PS: I lost my phone earlier, and somehow found it on the floor underneath my computer desk?

Sunday, March 6, 2011

This blog post is rated R

Ready for a straight up venting/bitching session like in the stereotypical "teen blog"? Then LET'S GO!

Seriously, I love how I was so excited for Spring Break to get here so I could have time off and relax. Too bad I forgot that I'm from Elyria, and that I'd get pulled right back into the stupid, bullshit drama I left two months ago! Seriously? Like, this is bullshit! The last thing I wanted to do on MY vacation was see Derrick, and then not only do I see him TWICE yesterday, but he also gets brought up in conversation today. I hate him! I hate the fact that I ever called him my best friend! And that after giving him a third chance (which I NEVER do for anyone!) he still goes and does stupid shit!
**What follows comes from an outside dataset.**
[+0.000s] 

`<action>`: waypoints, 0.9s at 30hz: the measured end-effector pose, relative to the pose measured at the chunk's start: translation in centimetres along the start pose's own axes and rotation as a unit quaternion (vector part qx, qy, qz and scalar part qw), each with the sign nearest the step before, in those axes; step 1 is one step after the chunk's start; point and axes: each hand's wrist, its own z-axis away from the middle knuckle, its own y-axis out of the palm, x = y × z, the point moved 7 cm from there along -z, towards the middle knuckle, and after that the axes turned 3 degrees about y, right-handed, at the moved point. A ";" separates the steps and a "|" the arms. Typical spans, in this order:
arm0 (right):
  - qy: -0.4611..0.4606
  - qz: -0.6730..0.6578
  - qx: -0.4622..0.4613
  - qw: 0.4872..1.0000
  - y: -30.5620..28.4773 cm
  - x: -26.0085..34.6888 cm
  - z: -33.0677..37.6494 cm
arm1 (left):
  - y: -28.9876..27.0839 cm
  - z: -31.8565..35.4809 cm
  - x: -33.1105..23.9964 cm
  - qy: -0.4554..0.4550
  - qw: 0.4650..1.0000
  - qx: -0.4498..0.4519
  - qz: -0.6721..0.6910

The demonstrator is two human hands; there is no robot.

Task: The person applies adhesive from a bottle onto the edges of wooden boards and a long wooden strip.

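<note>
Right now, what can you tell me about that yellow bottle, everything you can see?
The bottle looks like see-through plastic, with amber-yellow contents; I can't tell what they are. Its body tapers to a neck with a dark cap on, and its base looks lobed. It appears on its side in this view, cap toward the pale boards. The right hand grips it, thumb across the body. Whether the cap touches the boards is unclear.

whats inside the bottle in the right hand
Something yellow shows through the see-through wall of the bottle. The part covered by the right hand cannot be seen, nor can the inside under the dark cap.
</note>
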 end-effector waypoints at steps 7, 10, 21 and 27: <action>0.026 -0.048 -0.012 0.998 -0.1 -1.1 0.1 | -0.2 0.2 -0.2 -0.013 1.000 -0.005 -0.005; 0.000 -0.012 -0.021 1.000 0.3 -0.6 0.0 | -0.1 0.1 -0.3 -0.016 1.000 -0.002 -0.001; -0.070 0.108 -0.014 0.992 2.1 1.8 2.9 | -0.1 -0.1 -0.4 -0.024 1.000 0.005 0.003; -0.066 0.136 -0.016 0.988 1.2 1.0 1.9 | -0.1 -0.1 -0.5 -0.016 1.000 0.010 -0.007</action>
Then, I always have to hear about Jordan, who is someone else I don't want to deal with. Ever! Let alone on vacation! Everything he's done, and my friends can't seem to get that I don't want to talk about him! Especially when it's about him AND Derrick! And yeah, I might laugh and make fun over the porn thing, but that doesn't mean I want him brought up in regular conversation! And why the Hell does this new "Prom" movie has a couple in it named Jordan and Tyler!

Someone else to complain about? I hate seeing my ex Nick with his new boyfriend! I can't stand it because I know I'll always feel something for him. And while talking about guys I actually DO like, Lake hasn't talked to me once in anyway since we had sex! And Lucas, who I've been into for SO long (and i know he feels the same way) will NEVER date me for some unknown reason (though I'm sure Derrick would love to make one up!) God, I hate guys! More, I hate gay guys! Why do I have to be one? I mean really?! Things would be SO much easier if I liked girls!
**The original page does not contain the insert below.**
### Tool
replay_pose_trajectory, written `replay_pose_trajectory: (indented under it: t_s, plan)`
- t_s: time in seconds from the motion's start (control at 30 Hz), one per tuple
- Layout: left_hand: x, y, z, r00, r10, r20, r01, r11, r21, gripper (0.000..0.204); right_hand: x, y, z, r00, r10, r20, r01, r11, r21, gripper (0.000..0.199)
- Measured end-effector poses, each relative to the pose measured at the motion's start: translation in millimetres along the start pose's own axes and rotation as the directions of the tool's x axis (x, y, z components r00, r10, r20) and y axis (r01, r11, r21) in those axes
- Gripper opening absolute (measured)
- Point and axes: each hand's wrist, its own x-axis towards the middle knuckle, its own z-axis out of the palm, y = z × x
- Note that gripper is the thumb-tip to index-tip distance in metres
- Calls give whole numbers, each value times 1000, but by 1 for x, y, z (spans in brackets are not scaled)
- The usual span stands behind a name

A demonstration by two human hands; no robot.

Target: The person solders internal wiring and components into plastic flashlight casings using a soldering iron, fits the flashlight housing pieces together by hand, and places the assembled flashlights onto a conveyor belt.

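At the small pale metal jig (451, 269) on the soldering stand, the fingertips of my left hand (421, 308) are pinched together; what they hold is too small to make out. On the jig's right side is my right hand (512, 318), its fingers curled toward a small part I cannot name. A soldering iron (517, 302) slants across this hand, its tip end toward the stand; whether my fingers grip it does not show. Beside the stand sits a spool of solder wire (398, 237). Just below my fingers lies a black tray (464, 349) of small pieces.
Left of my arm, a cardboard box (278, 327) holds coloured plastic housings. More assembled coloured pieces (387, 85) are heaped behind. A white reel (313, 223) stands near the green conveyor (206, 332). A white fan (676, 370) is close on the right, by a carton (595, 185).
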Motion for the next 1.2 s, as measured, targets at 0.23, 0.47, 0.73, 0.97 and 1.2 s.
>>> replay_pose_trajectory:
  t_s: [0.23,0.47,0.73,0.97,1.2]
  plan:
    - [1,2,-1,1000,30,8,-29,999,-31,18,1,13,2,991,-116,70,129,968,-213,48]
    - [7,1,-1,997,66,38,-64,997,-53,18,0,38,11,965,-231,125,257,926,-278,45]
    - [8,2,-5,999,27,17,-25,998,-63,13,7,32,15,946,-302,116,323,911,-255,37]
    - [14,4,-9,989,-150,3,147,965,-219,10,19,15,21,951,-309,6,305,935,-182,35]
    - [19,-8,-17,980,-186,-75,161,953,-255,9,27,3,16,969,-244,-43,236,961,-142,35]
Well, I mean, I guess I kinda do...just one. Torrie. She's a sophomore at my high school, but she's still so in love with her ex that what's the fucking point anyway?!

Oh, and my debit card is STILL frozen! I have NO idea why, but I'm seriously getting tired of having to bum money off of all my friends, and I'm sure they are too!

And my mom's getting super bitchy about my school work when she knows I'm just gonna drop out at the end of the year anyway, so why does it even matter?! She doesn't like that I'm doing it, but I don't care, it's my life, I'm a grown ass man, and I'm gonna do what I need to do to make my dreams come true (damn it)! Even if that means I have to move out to Arizona to do it! I don't want to, but it'd probably be for the best because it would have me closer to California.

That's why I'm most likely going out there for the first week of the summer before I start working (well, hopefully working) at Cedar Point.

And the worst part of all of this is that I could be in Disney World right now avoiding all of this bullshit that's pissing me off, and the cold weather!

I sound like a whiny ass bitch, don't I? Shit.

~Tyler~

Tuesday, March 1, 2011

Waiting...

Listen up two readers I have. I have a little bit of advice for you (and anyone else who might randomly find this...)

If you go to school and have a dorm, PLEASE FOR THE LOVE OF GOD WARN YOUR ROOMMATE BEFORE YOU HAVE SEX!!!

Yup, it's another episode of Tyler Waits For His Roommate To Finish. After math, I went to lunch with some friends, and then returned to my dorm to do my homework. Well, I walk in and Chris and Gina are going at it.

Now, normally, Chris will text me before getting it in, but for some reason, today I did not get a text, a call, a sock on the door. And speaking of the door, if you're gonna have sex, have the brains to lock it!

So now I'm in the computer lab in the basement waiting. Spring break starts in just two days! I'm not going to Disney anymore, but I'm still determined to have a good time! Probably go to the club a couple times, hoping to go to the Science Center (I'm a nerd), and of course lots of shopping!

But anyway, the moral of my post today, folks, is (as The Midnight Beast said) "Use ya head, when you go to bed!".